Kahvehane önündeki masalar yağmur sonrası boşalmış, kaldırım dibindeki gülün altına bir şey kazıyan adamın dışında kimse kalmamıştı. Kapıya çıkan çaycı ellerini havluyla kurulayıp omzuna attı. “Mahmut, ne diliyorsun?” diye alay ederek sordu. Adam şeklini tamamlayıp dikildi. Gözleri yerde “Yasin, eğleneceğine gel bak!” diye çağırdı. Çaycı adamın yanına gelip elini omzuna attı. Dikkatle inceledi. “Detektör mü çizdin?” Hayal kırıklığıyla diğer elini alnına vurdu. “Dur söyleme! Gamzeden para çıkmadı.”      

Gül bahçesinde zemin çamur olmuş, kadının pardösüsünün yenleri çamura bulanmıştı. Gözlerinin önüne düşen saçlarını elinin tersiyle arkaya doğru topladı. Derin bir soluk verip doğruldu. Birkaç adım atmıştı ki sendeleyip çöktü. Şakaklarını ovuyordu. Arabanın kapısı açıldı. “Firdevs Hanım iyi misiniz!” diye seslenen Gamze, panikle kadının yanına bata çıka koştu. Kadını çamura kapaklanmadan yakaladı. Koltuk altına girip kaldırırken çizdiklerine göz gezdirdi. Merakla “Kim?” diye sordu. Kadın kederle “Babam,” diye cevapladı. Boğazı düğümlenmiş zor konuşuyordu. “Beş yıldır çok yalnızım. Keşke yanımda olsaydı.”

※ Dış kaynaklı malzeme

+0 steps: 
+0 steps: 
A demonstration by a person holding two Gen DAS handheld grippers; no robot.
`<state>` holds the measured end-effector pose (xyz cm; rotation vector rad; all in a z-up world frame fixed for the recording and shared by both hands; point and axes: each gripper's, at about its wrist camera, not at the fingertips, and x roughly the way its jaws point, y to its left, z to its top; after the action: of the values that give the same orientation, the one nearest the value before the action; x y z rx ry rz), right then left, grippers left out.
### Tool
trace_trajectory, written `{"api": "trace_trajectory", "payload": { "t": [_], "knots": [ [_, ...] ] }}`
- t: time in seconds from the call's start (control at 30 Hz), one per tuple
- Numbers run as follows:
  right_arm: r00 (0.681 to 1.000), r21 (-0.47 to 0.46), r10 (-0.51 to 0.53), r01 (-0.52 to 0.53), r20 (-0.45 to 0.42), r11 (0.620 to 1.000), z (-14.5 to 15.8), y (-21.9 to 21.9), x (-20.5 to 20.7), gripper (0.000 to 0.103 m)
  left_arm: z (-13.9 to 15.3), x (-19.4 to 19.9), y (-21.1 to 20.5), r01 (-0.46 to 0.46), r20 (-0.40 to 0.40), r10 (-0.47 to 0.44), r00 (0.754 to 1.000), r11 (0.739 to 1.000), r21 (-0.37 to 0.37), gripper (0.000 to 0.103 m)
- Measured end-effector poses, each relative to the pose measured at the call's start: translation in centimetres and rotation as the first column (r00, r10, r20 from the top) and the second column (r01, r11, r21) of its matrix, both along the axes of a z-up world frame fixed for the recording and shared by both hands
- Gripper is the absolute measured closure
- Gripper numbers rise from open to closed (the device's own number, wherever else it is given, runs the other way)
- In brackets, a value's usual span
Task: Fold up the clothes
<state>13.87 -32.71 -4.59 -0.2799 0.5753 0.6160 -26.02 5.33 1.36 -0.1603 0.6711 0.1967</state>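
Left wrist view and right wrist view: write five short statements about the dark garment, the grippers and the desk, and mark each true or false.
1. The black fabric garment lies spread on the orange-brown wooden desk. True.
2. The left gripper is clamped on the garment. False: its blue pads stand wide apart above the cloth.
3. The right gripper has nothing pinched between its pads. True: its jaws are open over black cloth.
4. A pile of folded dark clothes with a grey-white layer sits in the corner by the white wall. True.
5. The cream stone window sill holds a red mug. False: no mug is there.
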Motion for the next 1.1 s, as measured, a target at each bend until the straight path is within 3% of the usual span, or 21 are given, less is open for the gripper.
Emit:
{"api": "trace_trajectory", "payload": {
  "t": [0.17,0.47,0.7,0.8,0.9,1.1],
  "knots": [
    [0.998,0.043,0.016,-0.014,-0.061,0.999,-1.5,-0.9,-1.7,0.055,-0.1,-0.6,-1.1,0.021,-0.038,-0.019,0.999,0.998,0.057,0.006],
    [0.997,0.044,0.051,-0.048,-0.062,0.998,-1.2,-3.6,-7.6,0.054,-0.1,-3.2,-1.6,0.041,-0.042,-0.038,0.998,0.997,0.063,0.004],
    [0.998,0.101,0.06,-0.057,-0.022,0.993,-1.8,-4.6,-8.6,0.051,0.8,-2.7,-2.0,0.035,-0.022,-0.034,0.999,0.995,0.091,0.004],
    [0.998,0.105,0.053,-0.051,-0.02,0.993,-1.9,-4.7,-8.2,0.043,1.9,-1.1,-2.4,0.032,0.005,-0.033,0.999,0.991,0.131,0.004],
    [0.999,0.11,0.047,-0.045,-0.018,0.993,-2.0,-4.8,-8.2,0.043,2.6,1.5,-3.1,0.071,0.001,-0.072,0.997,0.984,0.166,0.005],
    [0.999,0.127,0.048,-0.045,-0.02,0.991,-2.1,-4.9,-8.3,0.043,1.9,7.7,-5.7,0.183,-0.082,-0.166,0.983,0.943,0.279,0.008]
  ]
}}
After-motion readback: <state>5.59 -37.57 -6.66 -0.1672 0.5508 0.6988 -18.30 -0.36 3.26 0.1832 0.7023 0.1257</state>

Hol karanlıktı. Sessizlik kilide sokulan anahtar takırtısıyla bozuldu. Kapı birkaç deneme sonrası açıldı. Merdiven boşluğundan yayılan ışık holü aydınlattı. Mahmut somurtarak içeri girdi. Ayakkabılarını çıkartmakta zorlanınca “Ananı” diye başladığı küfrü tövbe çekerek yarım bıraktı. “Gamze,” diye seslendi. Karşılık alamadı. Kafası dalgın salona girdi. El yordamıyla anahtarı bulup ışığı açtı. Masada kutusu içinde detektör duruyordu.